### DIRECTIONS FOR THIS TASK
Please restate verbatim the lines that open the listing below, ending with the line in which "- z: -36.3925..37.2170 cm" occurs.

*** SUPPLIED DATA Section Begins ***

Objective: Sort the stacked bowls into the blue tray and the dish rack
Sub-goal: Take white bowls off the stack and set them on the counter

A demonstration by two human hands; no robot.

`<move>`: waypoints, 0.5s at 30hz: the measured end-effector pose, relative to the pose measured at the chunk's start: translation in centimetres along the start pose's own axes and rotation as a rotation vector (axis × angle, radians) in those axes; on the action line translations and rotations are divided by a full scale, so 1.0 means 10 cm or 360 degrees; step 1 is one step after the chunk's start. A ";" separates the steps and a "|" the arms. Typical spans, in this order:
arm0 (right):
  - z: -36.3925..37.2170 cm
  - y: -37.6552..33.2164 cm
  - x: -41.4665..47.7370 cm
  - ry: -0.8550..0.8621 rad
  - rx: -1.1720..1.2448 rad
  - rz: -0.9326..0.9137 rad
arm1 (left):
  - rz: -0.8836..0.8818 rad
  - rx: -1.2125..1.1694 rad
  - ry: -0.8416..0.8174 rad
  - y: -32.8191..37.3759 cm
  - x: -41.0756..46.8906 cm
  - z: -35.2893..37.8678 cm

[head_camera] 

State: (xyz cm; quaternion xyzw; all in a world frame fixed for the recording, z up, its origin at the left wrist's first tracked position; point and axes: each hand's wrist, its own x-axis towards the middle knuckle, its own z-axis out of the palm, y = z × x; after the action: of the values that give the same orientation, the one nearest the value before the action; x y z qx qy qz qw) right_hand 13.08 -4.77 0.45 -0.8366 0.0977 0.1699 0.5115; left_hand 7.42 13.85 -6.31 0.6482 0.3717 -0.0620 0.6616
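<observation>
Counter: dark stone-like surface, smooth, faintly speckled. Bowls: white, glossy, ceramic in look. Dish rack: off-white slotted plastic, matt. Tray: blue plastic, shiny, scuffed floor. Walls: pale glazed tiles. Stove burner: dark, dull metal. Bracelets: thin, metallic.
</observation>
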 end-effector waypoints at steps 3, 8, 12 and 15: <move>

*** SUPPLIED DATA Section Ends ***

### EXERCISE RESULT
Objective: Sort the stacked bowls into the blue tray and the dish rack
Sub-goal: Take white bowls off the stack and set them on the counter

A demonstration by two human hands; no robot.

`<move>`: waypoints, 0.5s at 30hz: the measured end-effector pose, relative to the pose measured at the chunk's start: translation in centimetres along the start pose's own axes and rotation as a rotation vector (axis × angle, radians) in those axes; on the action line translations and rotations are divided by a full scale, so 1.0 means 10 cm or 360 degrees; step 1 is one step after the chunk's start. A ";" separates the steps and a "|" the arms. Typical spans, in this order:
arm0 (right):
  - z: -36.3925..37.2170 cm

This exercise calls for no further output.